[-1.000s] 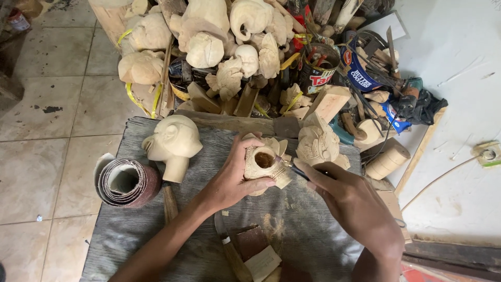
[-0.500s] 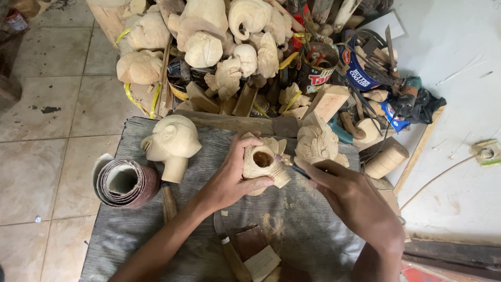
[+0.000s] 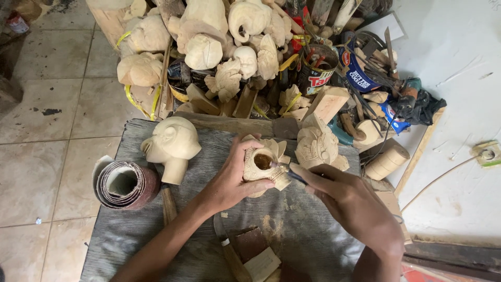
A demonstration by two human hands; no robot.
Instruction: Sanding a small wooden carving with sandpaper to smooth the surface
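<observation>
Two bare hands work over a grey cloth-covered board set on a tiled floor; the left hand is closed around a small pale wooden carving, fingers curled over its top and thumb pressed along its underside, so that the hollow dark opening of the piece faces up; the carving sits just above the cloth, near the middle of the board and slightly toward its far edge; the right hand is closed in a pinch on a thin dark tool, whose tip reaches the rim of the opening and touches the wood; a carved wooden head on a short neck stands upright to the left of the left hand, well apart from it; a roll of sandpaper lies on its side at the board's left edge, its open end facing the camera; a wooden tool handle lies just beside the roll; another carved piece with a ridged, ornate surface rests beyond the right hand, close to the held carving but whether they touch I cannot tell; small flat wood offcuts lie on the cloth between the forearms; a heap of rough pale carvings is piled past the far edge, alongside tins stuffed with tools.
</observation>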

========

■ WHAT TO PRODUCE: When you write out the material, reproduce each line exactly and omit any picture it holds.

■ ANSWER SECTION:
[-1.000s] 
[-0.500s] 
[+0.000s] 
A demonstration by two human hands; no robot.
Instruction: Sanding a small wooden carving with sandpaper to smooth the surface
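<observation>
Two bare hands work over a grey cloth-covered board set on a tiled floor; the left hand is closed around a small pale wooden carving, fingers curled over its top and thumb pressed along its underside, so that the hollow dark opening of the piece faces up; the carving sits just above the cloth, near the middle of the board and slightly toward its far edge; the right hand is closed in a pinch on a thin dark tool, whose tip reaches the rim of the opening and touches the wood; a carved wooden head on a short neck stands upright to the left of the left hand, well apart from it; a roll of sandpaper lies on its side at the board's left edge, its open end facing the camera; a wooden tool handle lies just beside the roll; another carved piece with a ridged, ornate surface rests beyond the right hand, close to the held carving but whether they touch I cannot tell; small flat wood offcuts lie on the cloth between the forearms; a heap of rough pale carvings is piled past the far edge, alongside tins stuffed with tools.
</observation>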

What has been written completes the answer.